[GIVEN MATERIAL]
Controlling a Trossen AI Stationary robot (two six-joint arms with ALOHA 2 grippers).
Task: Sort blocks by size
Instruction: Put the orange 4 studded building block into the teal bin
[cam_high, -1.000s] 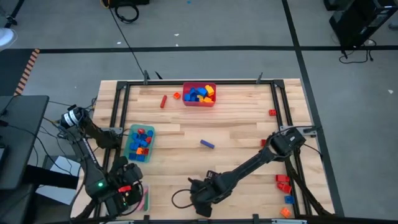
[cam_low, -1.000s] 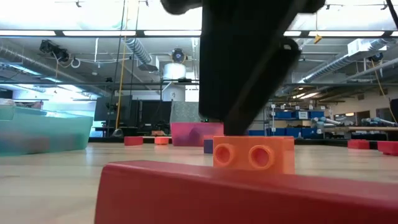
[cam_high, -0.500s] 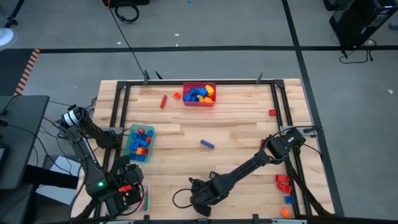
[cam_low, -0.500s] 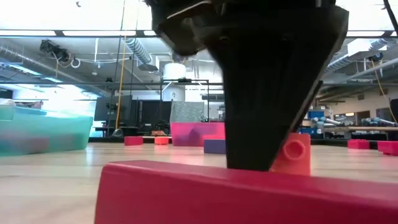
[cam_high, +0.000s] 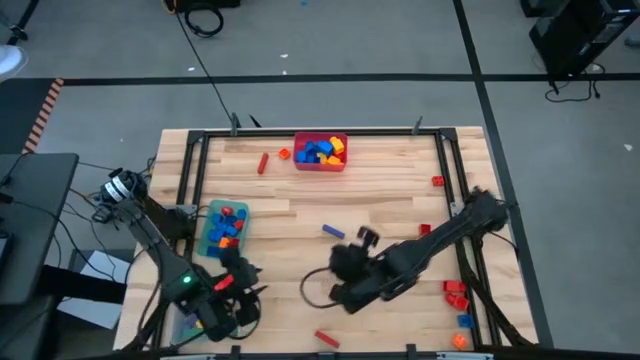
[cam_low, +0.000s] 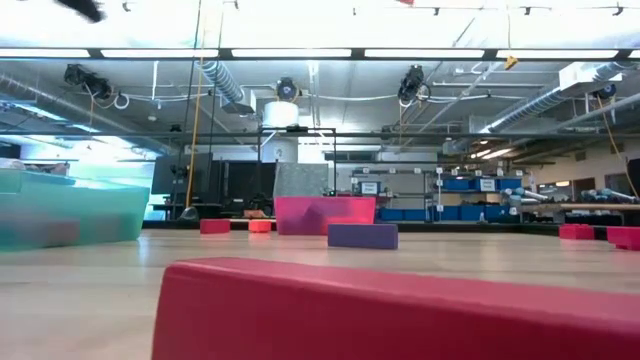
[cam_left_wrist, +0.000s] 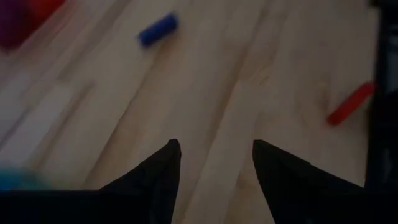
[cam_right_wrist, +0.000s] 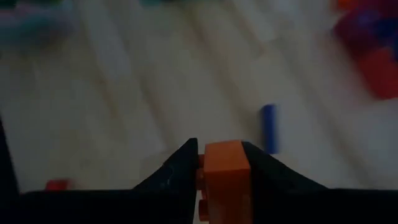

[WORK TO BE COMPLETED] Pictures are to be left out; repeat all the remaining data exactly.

[EXPECTED ANSWER]
Controlling a Trossen AI Stationary robot (two six-joint arms with ALOHA 2 grippers).
Task: Sort blocks by size
Instruction: Put the orange 4 studded building block into the teal bin
[cam_high, -1.000s] 
[cam_low, -1.000s] 
[cam_high, -0.500s] 
[cam_low, -0.500s] 
[cam_high, +0.000s] 
[cam_low, +0.000s] 
[cam_left_wrist, +0.000s] 
[cam_right_wrist, +0.000s] 

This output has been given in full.